• **Problem description**
Restate word for word the lines of the data below, from the first through the one that has "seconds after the".

• **Raw data**
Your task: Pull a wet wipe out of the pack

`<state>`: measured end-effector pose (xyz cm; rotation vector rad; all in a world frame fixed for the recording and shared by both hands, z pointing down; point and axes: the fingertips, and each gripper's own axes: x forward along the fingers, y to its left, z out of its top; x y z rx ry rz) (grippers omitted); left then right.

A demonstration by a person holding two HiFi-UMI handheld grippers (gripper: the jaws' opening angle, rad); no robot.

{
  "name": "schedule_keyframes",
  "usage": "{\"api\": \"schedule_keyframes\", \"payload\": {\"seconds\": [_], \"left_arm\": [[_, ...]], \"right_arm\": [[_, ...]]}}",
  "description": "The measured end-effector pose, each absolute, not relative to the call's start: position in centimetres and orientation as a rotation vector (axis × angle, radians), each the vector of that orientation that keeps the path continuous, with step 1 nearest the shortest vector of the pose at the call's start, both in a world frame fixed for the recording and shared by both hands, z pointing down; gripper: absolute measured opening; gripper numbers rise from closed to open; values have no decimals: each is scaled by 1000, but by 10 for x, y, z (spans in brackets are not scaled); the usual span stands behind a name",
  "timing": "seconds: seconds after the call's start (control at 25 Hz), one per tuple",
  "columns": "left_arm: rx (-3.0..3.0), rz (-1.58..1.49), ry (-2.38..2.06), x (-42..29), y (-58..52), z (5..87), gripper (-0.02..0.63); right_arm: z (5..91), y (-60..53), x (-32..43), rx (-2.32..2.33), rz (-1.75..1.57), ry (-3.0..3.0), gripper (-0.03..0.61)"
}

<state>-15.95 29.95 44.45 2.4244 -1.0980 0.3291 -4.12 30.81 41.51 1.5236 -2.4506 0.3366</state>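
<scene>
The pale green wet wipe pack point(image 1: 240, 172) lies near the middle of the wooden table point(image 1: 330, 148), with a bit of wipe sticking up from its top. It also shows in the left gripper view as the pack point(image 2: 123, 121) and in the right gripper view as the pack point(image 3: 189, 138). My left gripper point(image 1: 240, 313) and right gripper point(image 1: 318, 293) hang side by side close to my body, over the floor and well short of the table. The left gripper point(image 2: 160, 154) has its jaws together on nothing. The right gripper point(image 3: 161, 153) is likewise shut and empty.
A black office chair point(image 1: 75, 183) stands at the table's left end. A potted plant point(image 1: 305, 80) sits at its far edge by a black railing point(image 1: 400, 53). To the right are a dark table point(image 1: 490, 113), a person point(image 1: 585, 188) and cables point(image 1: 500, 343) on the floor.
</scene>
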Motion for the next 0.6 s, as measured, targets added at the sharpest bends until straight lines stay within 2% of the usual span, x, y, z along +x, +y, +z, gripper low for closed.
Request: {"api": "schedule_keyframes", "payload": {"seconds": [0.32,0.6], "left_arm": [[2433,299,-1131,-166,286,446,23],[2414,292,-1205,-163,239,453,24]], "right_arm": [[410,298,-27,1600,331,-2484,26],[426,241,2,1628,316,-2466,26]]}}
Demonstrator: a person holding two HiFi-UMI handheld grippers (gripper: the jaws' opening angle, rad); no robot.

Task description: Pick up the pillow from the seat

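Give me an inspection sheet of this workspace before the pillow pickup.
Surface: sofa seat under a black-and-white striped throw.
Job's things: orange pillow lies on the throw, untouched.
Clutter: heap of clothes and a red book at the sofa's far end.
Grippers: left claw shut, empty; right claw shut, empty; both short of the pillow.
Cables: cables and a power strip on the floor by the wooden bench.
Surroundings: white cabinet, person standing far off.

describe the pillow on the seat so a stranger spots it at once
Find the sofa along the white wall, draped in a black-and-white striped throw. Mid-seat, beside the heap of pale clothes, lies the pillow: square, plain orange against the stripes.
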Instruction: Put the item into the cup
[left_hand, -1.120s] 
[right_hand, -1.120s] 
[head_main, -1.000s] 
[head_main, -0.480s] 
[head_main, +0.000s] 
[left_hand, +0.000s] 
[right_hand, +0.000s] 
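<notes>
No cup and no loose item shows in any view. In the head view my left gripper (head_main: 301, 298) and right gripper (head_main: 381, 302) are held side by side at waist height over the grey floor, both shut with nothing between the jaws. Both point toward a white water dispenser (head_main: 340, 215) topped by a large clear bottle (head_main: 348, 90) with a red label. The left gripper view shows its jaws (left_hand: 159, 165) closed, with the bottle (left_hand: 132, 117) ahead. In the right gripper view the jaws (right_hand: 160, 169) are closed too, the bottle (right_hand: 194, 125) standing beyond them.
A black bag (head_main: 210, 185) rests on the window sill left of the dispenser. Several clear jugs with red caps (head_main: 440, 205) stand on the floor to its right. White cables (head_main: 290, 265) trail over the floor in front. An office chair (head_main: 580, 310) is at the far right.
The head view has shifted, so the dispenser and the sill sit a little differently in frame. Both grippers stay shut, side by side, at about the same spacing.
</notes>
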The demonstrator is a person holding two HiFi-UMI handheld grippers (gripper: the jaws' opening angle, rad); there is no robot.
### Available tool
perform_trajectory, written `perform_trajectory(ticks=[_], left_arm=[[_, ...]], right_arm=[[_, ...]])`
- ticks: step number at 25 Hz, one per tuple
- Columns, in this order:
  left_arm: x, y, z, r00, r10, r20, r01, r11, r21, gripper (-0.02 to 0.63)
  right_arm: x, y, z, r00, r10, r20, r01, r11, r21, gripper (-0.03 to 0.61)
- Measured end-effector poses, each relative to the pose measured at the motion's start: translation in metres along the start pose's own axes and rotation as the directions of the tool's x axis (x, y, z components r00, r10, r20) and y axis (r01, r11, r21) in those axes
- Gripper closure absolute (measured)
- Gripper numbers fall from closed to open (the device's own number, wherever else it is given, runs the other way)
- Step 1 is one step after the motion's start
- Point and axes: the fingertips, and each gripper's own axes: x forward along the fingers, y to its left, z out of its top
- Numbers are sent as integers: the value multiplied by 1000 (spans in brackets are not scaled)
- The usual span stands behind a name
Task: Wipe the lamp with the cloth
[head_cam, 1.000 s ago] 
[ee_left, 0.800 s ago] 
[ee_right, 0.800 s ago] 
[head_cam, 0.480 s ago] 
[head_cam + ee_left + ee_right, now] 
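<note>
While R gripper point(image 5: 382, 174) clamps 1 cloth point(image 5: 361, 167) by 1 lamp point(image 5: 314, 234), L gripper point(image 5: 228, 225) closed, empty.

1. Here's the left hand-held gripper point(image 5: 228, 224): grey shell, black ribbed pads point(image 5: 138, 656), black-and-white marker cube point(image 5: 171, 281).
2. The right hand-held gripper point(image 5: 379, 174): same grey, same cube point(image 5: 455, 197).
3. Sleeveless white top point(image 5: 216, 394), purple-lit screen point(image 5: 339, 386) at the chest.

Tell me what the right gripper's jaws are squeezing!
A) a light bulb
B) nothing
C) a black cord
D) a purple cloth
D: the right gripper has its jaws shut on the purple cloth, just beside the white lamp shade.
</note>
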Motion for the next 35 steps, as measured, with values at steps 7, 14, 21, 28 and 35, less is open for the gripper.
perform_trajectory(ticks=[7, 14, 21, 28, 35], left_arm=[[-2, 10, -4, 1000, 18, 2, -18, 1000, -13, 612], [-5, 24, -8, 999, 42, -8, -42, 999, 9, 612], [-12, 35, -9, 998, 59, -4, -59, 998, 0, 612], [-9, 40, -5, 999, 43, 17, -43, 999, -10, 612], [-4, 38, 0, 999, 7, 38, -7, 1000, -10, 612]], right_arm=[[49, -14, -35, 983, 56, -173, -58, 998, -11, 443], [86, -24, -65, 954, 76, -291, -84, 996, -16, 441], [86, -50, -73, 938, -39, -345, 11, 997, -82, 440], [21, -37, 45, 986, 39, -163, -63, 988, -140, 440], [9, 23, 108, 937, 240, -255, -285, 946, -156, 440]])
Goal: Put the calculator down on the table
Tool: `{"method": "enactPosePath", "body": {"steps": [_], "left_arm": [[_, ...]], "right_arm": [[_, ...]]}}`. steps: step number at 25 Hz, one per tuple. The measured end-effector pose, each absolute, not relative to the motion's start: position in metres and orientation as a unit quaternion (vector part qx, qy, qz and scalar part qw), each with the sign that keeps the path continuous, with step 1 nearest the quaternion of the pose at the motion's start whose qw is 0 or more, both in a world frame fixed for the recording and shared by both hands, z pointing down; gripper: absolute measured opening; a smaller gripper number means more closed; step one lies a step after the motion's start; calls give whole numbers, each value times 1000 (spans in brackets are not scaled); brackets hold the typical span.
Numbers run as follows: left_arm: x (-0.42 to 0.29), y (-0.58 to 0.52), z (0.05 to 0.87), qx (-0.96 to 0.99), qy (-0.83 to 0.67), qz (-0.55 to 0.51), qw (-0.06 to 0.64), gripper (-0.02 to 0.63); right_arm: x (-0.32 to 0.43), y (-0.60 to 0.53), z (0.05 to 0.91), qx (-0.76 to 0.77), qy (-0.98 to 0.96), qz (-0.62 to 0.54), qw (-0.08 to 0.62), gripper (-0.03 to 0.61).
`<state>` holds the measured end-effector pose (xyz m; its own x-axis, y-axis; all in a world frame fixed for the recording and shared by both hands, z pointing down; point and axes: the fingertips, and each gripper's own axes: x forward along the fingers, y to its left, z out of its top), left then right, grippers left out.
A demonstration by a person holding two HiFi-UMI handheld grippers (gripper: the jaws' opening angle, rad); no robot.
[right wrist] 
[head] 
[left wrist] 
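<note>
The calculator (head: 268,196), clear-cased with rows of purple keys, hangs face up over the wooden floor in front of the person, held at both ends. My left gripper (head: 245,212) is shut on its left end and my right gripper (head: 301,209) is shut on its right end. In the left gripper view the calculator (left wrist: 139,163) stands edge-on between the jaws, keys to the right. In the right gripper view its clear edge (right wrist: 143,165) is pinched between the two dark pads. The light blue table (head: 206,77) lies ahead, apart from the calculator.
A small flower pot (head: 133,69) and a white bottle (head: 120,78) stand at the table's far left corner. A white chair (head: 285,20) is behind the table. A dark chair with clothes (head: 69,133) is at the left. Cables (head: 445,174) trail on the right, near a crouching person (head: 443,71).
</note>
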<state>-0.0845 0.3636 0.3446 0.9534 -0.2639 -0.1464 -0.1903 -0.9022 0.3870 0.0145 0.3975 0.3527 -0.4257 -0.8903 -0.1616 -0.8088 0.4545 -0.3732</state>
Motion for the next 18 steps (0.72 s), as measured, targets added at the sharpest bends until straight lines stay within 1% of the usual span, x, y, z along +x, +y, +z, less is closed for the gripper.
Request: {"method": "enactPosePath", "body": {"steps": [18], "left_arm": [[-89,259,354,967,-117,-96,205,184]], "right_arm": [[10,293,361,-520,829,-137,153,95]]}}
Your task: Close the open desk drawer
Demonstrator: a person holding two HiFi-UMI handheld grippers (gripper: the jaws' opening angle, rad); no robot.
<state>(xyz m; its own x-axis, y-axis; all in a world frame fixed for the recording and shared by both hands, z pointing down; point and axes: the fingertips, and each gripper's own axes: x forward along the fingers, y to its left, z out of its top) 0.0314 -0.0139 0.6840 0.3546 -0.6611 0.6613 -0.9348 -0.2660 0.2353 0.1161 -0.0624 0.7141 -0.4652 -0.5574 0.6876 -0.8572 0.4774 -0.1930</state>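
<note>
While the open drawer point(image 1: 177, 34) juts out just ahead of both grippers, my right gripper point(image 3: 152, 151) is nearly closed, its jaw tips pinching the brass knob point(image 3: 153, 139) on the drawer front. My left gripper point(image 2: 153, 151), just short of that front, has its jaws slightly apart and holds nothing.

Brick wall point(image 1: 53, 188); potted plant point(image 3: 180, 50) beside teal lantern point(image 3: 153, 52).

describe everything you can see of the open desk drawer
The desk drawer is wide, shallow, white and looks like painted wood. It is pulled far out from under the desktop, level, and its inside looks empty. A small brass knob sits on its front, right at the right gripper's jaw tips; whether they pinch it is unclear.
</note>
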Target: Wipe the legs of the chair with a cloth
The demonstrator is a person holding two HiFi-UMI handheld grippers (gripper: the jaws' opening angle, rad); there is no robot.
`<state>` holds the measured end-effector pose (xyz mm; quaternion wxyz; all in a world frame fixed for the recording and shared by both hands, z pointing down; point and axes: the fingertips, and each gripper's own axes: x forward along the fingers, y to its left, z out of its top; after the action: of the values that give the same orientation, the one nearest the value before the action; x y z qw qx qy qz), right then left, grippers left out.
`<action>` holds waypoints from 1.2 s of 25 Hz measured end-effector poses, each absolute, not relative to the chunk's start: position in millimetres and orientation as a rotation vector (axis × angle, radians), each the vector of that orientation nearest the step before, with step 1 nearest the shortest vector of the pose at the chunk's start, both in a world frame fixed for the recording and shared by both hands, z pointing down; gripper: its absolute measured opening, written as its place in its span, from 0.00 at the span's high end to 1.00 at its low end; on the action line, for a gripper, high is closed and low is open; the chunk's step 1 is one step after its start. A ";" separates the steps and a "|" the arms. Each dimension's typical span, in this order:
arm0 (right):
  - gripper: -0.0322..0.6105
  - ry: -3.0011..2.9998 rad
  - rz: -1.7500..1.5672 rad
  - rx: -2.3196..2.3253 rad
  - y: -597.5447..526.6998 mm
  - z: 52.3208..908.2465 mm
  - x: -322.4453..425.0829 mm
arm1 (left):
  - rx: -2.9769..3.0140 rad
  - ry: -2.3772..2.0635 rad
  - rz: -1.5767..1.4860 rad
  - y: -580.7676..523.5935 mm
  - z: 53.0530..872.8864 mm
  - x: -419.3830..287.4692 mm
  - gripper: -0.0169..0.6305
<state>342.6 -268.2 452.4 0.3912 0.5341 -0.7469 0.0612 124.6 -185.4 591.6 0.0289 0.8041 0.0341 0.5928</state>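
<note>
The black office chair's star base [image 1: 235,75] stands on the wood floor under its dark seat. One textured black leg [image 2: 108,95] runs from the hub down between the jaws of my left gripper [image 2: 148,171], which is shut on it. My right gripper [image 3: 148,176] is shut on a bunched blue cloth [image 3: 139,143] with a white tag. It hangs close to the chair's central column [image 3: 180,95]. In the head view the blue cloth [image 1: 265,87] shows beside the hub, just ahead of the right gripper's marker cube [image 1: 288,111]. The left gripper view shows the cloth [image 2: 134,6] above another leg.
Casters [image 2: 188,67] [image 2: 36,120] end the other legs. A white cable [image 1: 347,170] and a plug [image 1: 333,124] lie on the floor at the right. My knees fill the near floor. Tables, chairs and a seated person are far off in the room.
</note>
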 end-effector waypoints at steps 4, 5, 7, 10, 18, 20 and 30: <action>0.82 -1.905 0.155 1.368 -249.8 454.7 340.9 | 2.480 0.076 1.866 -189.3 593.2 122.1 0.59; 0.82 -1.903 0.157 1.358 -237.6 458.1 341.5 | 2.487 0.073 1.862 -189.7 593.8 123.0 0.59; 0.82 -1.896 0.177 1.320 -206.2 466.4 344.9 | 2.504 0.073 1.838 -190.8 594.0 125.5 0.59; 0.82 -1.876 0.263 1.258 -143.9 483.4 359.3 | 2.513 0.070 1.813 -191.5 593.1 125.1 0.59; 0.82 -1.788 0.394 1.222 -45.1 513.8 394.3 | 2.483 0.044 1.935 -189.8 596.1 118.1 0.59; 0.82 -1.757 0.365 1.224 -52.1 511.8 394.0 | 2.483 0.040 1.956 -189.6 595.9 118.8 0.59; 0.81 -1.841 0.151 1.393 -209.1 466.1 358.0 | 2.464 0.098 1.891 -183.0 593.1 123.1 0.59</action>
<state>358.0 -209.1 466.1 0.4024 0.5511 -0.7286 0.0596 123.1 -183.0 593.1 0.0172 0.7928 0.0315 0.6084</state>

• **Finished task**
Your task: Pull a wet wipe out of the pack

`<state>`: measured end-effector pose (xyz cm; rotation vector rad; all in a world frame fixed for the recording and shared by both hands, z pointing down; point and axes: the fingertips, and each gripper's own axes: x forward along the fingers, y to its left, z out of its top; x y z rx ry rz) (grippers omitted); left then right.

A demonstration by a person holding two HiFi-UMI handheld grippers (gripper: the jaws' opening angle, rad); no robot.

{
  "name": "schedule_keyframes",
  "usage": "{\"api\": \"schedule_keyframes\", \"payload\": {\"seconds\": [_], \"left_arm\": [[_, ...]], \"right_arm\": [[_, ...]]}}",
  "description": "The measured end-effector pose, each absolute, not relative to the call's start: position in centimetres and orientation as a rotation vector (axis × angle, radians), each the vector of that orientation that keeps the path continuous, with step 1 nearest the shortest vector of the pose at the call's start, both in a world frame fixed for the recording and shared by both hands, z pointing down; gripper: absolute measured opening; gripper numbers rise from closed to open; values have no decimals: each is scaled by 1000, but by 10 for x, y, z (spans in brackets are not scaled); the usual span stands behind a name",
  "timing": "seconds: seconds after the call's start (control at 25 Hz), one per tuple",

This exercise has nothing more to it.